Kann man sich gegen den Trojaner schützen?
Ein Schutz gegen den Staatstrojaner ist nur schwer möglich. Zum Einen wird das Tool von gängiger Antivirensoftware nicht erkannt. Zum Anderen ist das Programm sehr tief in das System eingebaut und darauf spezialisiert, unbemerkt zu bleiben. Dennoch gibt es ein paar Wege, den unliebsamen Datenschnüffler loszuwerden: Zunächst muss der Datenverkehr des eigenen Rechners genau überwacht werden. Sendet der Computer regelmäßig große Datenpakete, ohne dass man es veranlasst hat, steckt möglicherweise mehr dahinter.

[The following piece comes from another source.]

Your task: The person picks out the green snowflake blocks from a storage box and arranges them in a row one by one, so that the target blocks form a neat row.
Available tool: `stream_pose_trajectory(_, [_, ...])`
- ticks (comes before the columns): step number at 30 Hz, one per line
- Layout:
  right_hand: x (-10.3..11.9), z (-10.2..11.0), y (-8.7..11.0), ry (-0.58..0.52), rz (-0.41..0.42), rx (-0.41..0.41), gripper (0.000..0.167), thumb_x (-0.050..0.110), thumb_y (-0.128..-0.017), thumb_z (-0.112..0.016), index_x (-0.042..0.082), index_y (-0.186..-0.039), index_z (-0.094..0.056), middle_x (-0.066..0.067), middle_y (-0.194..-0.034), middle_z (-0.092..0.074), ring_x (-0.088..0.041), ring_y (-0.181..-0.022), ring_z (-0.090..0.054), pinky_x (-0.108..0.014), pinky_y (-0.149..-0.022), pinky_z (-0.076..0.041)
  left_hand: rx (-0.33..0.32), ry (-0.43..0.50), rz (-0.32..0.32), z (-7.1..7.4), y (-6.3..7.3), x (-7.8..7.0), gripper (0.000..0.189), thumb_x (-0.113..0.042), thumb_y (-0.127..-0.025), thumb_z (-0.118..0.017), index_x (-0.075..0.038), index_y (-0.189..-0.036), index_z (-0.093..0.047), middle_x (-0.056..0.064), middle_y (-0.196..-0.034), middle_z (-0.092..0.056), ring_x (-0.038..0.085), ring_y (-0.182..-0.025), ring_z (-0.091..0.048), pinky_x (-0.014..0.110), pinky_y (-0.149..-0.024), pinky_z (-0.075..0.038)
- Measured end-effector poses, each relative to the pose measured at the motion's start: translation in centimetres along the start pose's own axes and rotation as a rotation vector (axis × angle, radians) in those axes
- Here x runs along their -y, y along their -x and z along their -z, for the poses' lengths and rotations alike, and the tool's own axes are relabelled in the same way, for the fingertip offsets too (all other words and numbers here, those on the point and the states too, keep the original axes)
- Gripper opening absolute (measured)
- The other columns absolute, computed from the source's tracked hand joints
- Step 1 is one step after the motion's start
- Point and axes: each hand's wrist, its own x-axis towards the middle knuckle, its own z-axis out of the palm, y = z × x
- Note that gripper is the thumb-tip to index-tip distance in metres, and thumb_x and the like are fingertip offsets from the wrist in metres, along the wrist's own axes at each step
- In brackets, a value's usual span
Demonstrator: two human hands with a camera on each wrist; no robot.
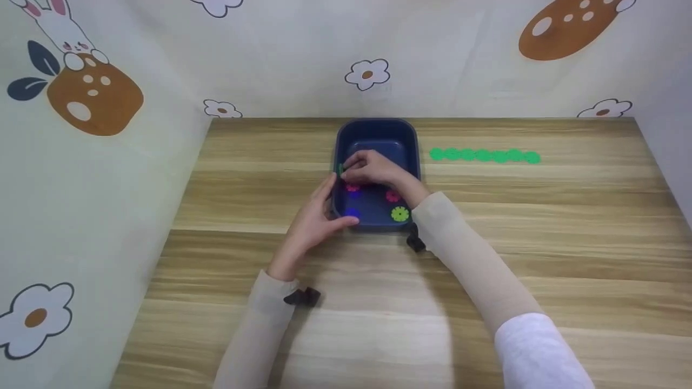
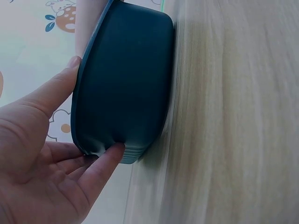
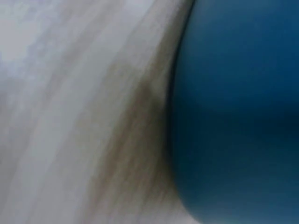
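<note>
A dark blue plastic bin (image 1: 385, 220) stands on the wooden table. My left hand (image 1: 312, 224) grips its near left corner, thumb at the near rim and fingers along the outer left wall; the left wrist view shows this hand (image 2: 51, 163) against the bin's outside (image 2: 126, 79). Reaching inside, my right hand (image 1: 373, 169) pinches a green notched disc (image 1: 341, 169) standing edge-on by the left wall. Below it lie a pink disc (image 1: 353, 187), a blue disc (image 1: 351, 213), another pink disc (image 1: 392, 196) and a yellow-green disc (image 1: 400, 214). The right wrist view holds only the bin's side (image 3: 233, 116).
Right of the bin, several green notched discs (image 1: 484, 155) lie in a straight overlapping row on the table (image 1: 540, 227). A patterned cloth (image 1: 297, 59) rises behind the table's back edge and along its sides.
</note>
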Motion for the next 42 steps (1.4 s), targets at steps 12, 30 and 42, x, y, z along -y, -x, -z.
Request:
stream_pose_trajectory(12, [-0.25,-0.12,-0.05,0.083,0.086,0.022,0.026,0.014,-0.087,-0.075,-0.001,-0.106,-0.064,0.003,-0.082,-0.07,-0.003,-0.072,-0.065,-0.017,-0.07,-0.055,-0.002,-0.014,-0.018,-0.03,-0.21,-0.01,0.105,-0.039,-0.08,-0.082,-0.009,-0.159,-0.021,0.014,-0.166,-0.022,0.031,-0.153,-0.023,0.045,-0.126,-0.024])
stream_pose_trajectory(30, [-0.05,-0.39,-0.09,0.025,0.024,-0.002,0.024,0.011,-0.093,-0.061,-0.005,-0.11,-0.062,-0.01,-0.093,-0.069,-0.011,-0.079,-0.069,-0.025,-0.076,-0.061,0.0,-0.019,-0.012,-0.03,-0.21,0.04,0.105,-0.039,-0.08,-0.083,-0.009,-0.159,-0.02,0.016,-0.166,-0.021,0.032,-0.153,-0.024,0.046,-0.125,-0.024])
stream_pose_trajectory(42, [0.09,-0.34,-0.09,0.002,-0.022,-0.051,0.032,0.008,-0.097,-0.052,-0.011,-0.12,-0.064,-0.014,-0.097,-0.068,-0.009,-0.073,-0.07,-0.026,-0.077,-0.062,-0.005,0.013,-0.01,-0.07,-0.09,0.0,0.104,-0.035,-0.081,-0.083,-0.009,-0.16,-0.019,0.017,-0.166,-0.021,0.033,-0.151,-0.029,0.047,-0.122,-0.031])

Für die Außen-Kommunikation verwendet der Trojaner den TCP-Port 443. Über diesen Port kommuniziert der Trojaner in seinem eigenen Sprach-Protokoll, weshalb der Trojaner von einer guten Firewall erkannt und geblockt werden kann.
Der Chaos Computer Club fordert klarere Gesetze im Umgang mit Online-Durchsuchungen. Ebenso sollten illegal erlangte Beweise vor Gericht nicht mehr verwendet werden dürfen - bislang dürfen mit Hilfe von Trojanern erstellte Screenshots für eine Anklage genutzt werden, auch wenn die Dateien nicht auf rechtmäßigem Weg beschafft worden sind. Einen Sieger dürfte es in dieser Debatte schon einmal geben: Die Piratenpartei macht es sich seit Jahren zur Aufgabe, gegen den Datenwahn der Regierungen vorzugehen. Jetzt zeigt sich, dass noch nicht genug unternommen wurde.